I really expected the day's news to have an impact on the evening's Bush/Kerry debate. (I wonder if one of the many rules of engagement the two campaigns agreed to said anything about using late-breaking news?) Maybe the innocent-unsuspecting-kid aspect of yesterday's attacks got to me sentimentally, but I think on any other day it would have been a much, much bigger story. And it does get at the central question about Iraq: as every day brings new reports of vicious insurgent attacks, how do you respond: with stubborn resolve not to be driven out of the country? Or with deepening understanding that the US armed forces will never, never be able to achieve a non-catastrophic outcome?
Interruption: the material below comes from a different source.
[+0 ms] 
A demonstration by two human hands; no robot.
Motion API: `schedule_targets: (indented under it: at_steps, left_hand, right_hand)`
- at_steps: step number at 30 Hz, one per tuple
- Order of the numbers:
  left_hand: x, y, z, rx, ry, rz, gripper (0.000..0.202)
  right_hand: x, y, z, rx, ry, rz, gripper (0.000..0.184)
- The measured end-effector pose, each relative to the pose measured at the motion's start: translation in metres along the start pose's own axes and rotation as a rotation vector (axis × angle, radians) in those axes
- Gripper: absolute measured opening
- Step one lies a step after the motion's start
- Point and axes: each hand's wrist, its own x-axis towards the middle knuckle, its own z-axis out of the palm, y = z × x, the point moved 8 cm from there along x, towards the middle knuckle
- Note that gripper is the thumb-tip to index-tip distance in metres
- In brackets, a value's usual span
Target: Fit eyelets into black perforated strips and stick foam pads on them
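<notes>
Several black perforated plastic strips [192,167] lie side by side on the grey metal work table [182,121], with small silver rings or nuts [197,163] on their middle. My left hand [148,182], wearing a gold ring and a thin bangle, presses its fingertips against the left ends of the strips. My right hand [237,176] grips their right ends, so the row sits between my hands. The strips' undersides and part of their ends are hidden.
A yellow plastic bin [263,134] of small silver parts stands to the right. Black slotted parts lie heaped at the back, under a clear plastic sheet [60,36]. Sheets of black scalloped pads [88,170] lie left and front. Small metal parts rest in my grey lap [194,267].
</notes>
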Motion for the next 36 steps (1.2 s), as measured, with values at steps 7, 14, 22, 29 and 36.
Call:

Nobody is eager to admit failure in the face of terrorist violence, but failure is the fact of the matter. We screwed up terribly. The terrorist insurgency may be the final straw, but it wasn't the original problem; the original problem was Bush's reckless adventurism. A military force under the United States brand name cannot pacify Iraq; we have no credibility or good will there. We need some kind of international coalition to bail our pitiful asses out. Maybe no American leader can get that coalition, but it's for damn sure that the Bush government can't; it has no credibility or good will in the world.

I don't have too much brilliant insight about the presidential debate last night to add to what's already out there. I was yelling at my TV for Kerry to lambaste Bush about the International Criminal Court (how can any American respect a President so alienated from core American values that he won't sign on to a promise not to commit torture and genocide?). But Kerry done good, and my spirits are a lot better now than 24 hours ago.

It still boggles my mind that anybody can support Bush after seeing him on a stage alongside a competent politician. I know it's bad strategy to call him an outright dummy, but at times Bush hems and haws and wracks his brain for even a merely appropriate answer, to questions the assistant White House pastry chef could have told him to expect. I get embarrassed for him. At times he throws out facts that are only marginally relevant, just to fill dead air and give the impression he knows something about something. What was the point of name-checking Poland or the US ambassador to Sudan, other than to show that G.W. Bush does too have a couple of pieces of knowledge lodged in his brainpan?